The concept itself is extremely original. In a nutshell, I am invited backstage at popular music shows to do magic for the bands. The show captures both the magic and a relaxed conversation I have with each band.
A few years ago we added live music performances to the show as well and had the honor of debuting Jason Mraz's hit "I'm Yours" with an exclusive acoustic multiple-cam recording four years before its release. The performance has been viewed millions of times worldwide and launched a whole series of acoustic sessions that we continue to do to this day.
3. How can viewers of RMTV interact with you online and share suggestions of tricks they want to see you perform?
We have just launched a special website for just that purpose: http://www.challengethemagician.com. Viewers can submit their own magic idea videos for me to view and tackle on the program. The site allows the public to see all of the submissions and vote on their favorites. We've seen everything from card tricks to mentalism/seeing through blindfolds and escape requests come in so far.
4. What do you find to be the most fun--and the most challenging--about performing magic?
The fun part is easy: performing magic is extremely rewarding. Seeing the smile on someone's face is incredible and what I strive for in every performance.

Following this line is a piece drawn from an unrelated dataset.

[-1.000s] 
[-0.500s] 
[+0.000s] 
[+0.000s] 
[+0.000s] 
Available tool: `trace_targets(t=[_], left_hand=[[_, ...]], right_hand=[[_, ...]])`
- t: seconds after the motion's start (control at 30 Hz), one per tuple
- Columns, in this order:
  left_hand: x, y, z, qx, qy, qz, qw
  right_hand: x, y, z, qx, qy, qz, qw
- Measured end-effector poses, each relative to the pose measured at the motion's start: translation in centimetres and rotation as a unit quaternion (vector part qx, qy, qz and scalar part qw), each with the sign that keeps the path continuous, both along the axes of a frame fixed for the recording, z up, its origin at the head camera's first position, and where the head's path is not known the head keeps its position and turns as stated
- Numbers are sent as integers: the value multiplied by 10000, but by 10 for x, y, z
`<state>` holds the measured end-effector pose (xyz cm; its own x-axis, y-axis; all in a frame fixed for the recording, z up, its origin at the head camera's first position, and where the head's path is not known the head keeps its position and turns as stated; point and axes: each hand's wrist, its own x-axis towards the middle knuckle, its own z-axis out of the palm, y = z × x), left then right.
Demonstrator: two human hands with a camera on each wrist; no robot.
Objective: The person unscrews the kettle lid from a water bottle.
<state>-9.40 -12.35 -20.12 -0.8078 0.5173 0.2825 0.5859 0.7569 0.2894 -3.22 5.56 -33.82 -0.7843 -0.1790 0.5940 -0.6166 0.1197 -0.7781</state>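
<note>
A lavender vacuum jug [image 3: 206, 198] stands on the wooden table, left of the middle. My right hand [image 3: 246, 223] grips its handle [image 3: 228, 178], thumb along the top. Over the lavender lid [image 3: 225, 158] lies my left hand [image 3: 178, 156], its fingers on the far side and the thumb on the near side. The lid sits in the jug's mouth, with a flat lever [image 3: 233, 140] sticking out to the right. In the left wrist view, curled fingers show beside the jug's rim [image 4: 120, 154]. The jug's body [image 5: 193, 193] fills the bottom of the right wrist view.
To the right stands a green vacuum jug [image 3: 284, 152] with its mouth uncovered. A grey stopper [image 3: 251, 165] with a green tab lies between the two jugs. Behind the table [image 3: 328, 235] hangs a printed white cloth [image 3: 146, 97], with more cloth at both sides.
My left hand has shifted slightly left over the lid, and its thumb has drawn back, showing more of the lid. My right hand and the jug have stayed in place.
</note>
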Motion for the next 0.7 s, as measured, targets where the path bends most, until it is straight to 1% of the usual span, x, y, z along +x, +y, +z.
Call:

The challenging part is practicing and keeping on top of your game. I'm in a really unique place with this show because unlike most magicians performing on stage or in front of a large crowd, I am most often performing for an audience of one. And that one person is a well-known celebrity with a loyal following. The first few tapings we did were extremely nerve-wracking, realizing that if I mess up an effect, not only will this person know about it, but potentially millions of their fans as well. But with risk comes reward, and my career was launched by so many mainstream artists that shared with their fan bases the great stuff I was able to do for them.
5. For people who want to improve their own skills as magicians, what's your best advice?
Practice makes perfect. As secretive as magic is, there are groups across the country that can help you learn the art and perfect it. I joined one such organization (The Society of Young Magicians) at the age of 12, but they welcome people as young as seven who have an interest.
Other than that, you need to perform for as many people you can once you have perfected a trick. And before you have it down perfect, perform for yourself, for a video camera or for other magicians. It's a lot like music: you aren't going to be very good at it at first, but with experience you can really create great and memorable performances.